The solution of the inverse problem in scatterometry, i.e. the determination of periodic surface structures from light
diffraction patterns, is incomplete without knowledge of the uncertainties associated with the reconstructed surface
parameters. With decreasing feature sizes of lithography masks, increasing demands on metrology techniques arise.
Scatterometry as a non-imaging indirect optical method is applied to periodic line-space structures in order to determine
geometric parameters like side-wall angles, heights, top and bottom widths and to evaluate the quality of the
manufacturing process. The numerical simulation of the diffraction process is based on the finite element solution of the
Helmholtz equation. The inverse problem seeks to reconstruct the grating geometry from measured diffraction patterns.

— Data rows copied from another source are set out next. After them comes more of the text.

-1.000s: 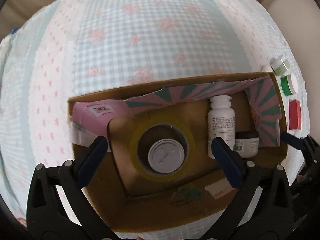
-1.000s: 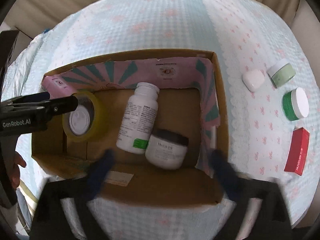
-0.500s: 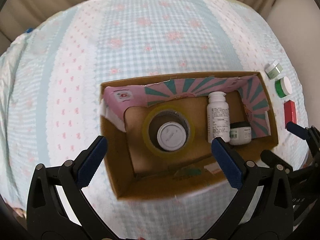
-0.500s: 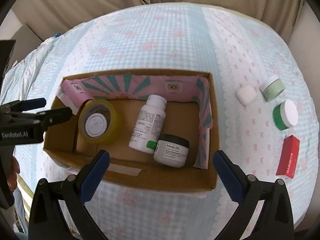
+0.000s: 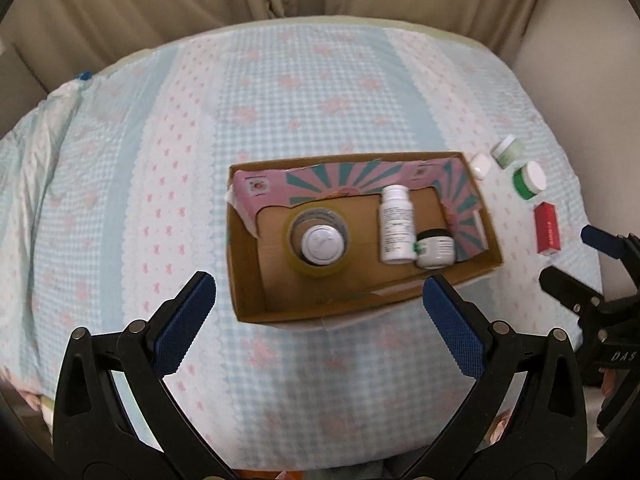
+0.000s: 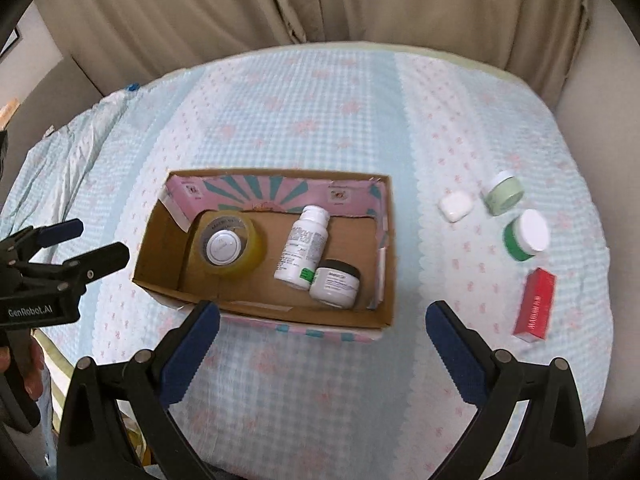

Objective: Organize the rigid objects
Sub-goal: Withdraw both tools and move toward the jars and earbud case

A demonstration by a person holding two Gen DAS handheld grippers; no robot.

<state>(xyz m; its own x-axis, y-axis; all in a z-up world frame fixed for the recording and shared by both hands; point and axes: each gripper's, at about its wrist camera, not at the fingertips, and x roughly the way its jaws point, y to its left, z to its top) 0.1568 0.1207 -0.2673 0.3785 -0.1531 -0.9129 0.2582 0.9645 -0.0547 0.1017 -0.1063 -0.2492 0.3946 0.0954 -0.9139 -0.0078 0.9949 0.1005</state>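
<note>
An open cardboard box [image 5: 248, 280] [image 6: 384, 312] lies on the bed. In it are a yellow tape roll [image 5: 318, 236] [image 6: 230, 246] with a white lid inside it, a lying white bottle [image 5: 396, 224] [image 6: 302, 248] and a black-lidded jar [image 5: 435, 247] [image 6: 335, 283]. Right of the box lie a white case [image 6: 455, 206], a pale green jar [image 6: 503, 193], a green jar [image 6: 526, 235] and a red box [image 6: 536, 305] [image 5: 547, 229]. My left gripper [image 5: 316, 310] and right gripper [image 6: 320, 336] are open and empty, held above the bed on the near side of the box.
The bed has a light blue and pink patterned cover [image 5: 304, 92]. Beige curtains [image 6: 320, 4] hang behind it. A wall stands at the right. The other gripper shows at each view's side, the right one in the left wrist view [image 5: 576, 268] and the left one in the right wrist view [image 6: 68, 248].
Both grippers have pulled back and up from the box, which now looks smaller and farther. Nothing in the box or beside it has moved.
</note>
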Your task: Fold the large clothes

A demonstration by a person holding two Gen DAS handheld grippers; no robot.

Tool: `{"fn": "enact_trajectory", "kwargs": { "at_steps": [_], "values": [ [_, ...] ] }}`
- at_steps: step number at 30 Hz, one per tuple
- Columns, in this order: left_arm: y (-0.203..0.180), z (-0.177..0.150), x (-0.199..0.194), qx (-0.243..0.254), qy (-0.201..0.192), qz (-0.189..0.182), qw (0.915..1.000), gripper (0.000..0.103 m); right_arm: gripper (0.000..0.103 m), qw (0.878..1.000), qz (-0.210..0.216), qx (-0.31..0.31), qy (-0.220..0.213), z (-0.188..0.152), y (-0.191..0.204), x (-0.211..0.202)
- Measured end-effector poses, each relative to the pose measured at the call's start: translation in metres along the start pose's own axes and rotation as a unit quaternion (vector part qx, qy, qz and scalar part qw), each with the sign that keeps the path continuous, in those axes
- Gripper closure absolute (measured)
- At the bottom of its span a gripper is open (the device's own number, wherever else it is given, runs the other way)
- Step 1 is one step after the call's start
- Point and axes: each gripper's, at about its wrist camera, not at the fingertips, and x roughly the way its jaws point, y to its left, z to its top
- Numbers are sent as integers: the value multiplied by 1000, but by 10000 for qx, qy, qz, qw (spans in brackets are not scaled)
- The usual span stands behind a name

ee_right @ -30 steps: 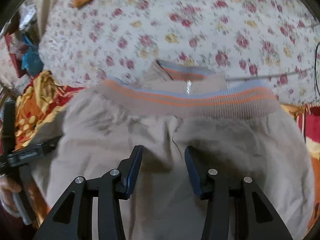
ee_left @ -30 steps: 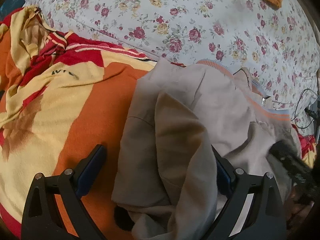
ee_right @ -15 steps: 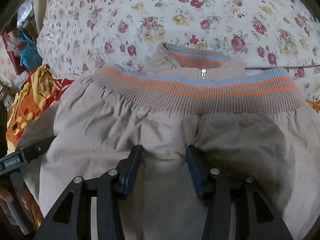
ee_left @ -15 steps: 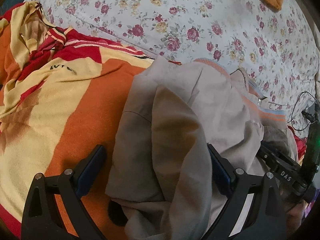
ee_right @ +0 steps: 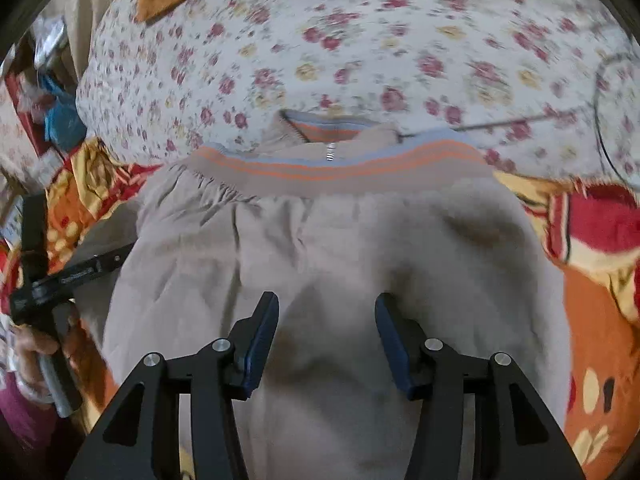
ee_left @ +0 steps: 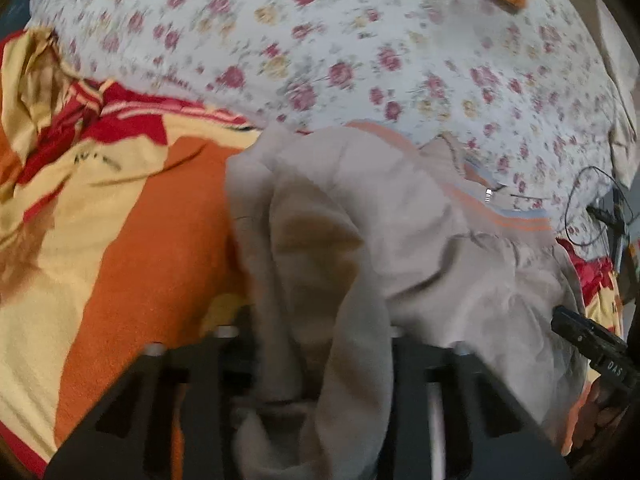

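Observation:
A beige jacket [ee_left: 400,216] with an orange and grey striped ribbed hem lies on the bed. Its hem [ee_right: 340,168] and zip pull show in the right wrist view. My left gripper [ee_left: 316,344] has closed in on a bunched fold of the jacket, likely a sleeve [ee_left: 312,320]; its fingertips are hidden by cloth. My right gripper [ee_right: 326,340] is open, its blue-padded fingers [ee_right: 262,340] resting over the jacket's body [ee_right: 320,264] with cloth between them. The other gripper shows at the left edge of the right wrist view [ee_right: 48,280].
An orange, yellow and red blanket [ee_left: 100,220] covers the bed under the jacket. A white floral quilt [ee_left: 340,40] lies behind. A black cable [ee_left: 592,192] sits at the right. Clutter [ee_right: 36,92] stands beyond the bed's left side.
My left gripper's fingers have closed in from wide open onto the bunched fold. My right gripper has opened wider and pulled back a little over the jacket.

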Motion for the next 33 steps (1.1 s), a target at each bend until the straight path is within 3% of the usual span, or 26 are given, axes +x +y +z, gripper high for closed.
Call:
{"fn": "enact_trajectory", "kwargs": {
  "at_steps": [3,9,13,16,20,24,26,29,30,31,33],
  "values": [
    [0,5,-16,-113,-86,-252,9996,93,52,9996,144,227,-33,-5,-12,-8],
    [-23,14,-54,-69,-393,-642,9971,97,52,9986,145,476,-195,-7,-31,-24],
    [-67,17,-72,365,-524,-908,9938,97,52,9940,290,1047,-130,-8,-57,-26],
    [-116,12,-86,821,-552,-1305,9865,97,51,9880,554,1430,-179,-10,-79,-37],
    [-176,-12,-75,1301,-263,-1846,9738,97,47,9731,921,2093,-290,-18,-110,-40],
    [-214,-59,-21,1475,543,-1961,9679,97,45,9447,1644,2813,-384,-30,-136,-30],
    [-217,-73,-10,1566,687,-1936,9661,91,45,9324,1846,3081,-403,-34,-145,-28],
    [-212,-68,-26,1527,720,-2288,9587,55,43,9227,2026,3241,-497,-36,-151,-33],
    [-209,-63,-36,1471,742,-2428,9560,37,42,9221,2053,3235,-545,-36,-151,-35],
    [-204,-57,-48,1467,667,-2464,9557,28,40,9219,2067,3228,-566,-35,-149,-37],
    [-197,-50,-70,1646,375,-2267,9592,27,38,9218,2091,3204,-634,-34,-147,-40]
  ]
}}
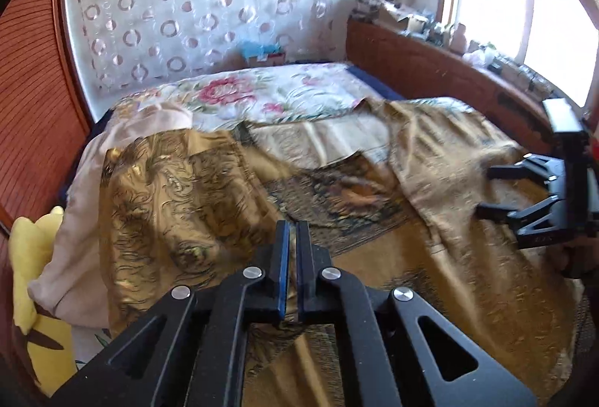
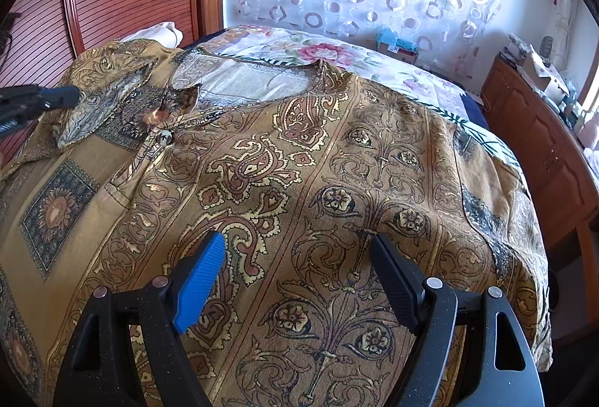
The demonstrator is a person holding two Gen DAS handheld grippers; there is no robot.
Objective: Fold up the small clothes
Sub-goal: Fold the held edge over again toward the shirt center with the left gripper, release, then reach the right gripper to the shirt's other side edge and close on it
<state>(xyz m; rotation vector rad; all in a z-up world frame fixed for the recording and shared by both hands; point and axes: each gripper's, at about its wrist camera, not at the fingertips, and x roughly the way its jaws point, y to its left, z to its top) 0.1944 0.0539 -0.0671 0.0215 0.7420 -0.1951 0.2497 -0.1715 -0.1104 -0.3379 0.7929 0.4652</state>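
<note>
The gold-brown paisley-printed button shirt [image 2: 299,182] lies spread across the bed with the floral cover [image 2: 374,58], filling the middle of the right wrist view — collar at upper left, buttons just below it. By the look of it the folding has barely begun: one collar-side flap is lifted at the left of the frame, the body lies flat and open, and every real fold appears to be left. The left gripper [image 1: 292,231] has its fingers pressed together; in the right wrist view its tip meets the raised flap [image 2: 108,96], so it seems to be pinching that cloth. The right gripper [image 2: 299,249] — fingers spread wide, holding nothing — hovers just above the shirt's lower panel.
</note>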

Restricting the class of gratings and the set of measurements, this inverse problem can be reformulated as a non-linear
operator equation in Euclidean spaces. The operator maps the grating parameters to the efficiencies of diffracted plane
wave modes. We employ a Gauss-Newton type iterative method to solve this operator equation and end up minimizing
the deviation of the measured efficiency or phase shift values from the simulated ones. The reconstruction properties and
the convergence of the algorithm, however, is controlled by the local conditioning of the non-linear mapping and the
uncertainties of the measured efficiencies or phase shifts. In particular, the uncertainties of the reconstructed geometric
parameters essentially depend on the uncertainties of the input data and can be estimated by various methods. We
compare the results obtained from a Monte Carlo procedure to the estimations gained from the approximative covariance
matrix of the profile parameters close to the optimal solution and apply them to EUV masks illuminated by plane waves
with wavelengths in the range of 13 nm.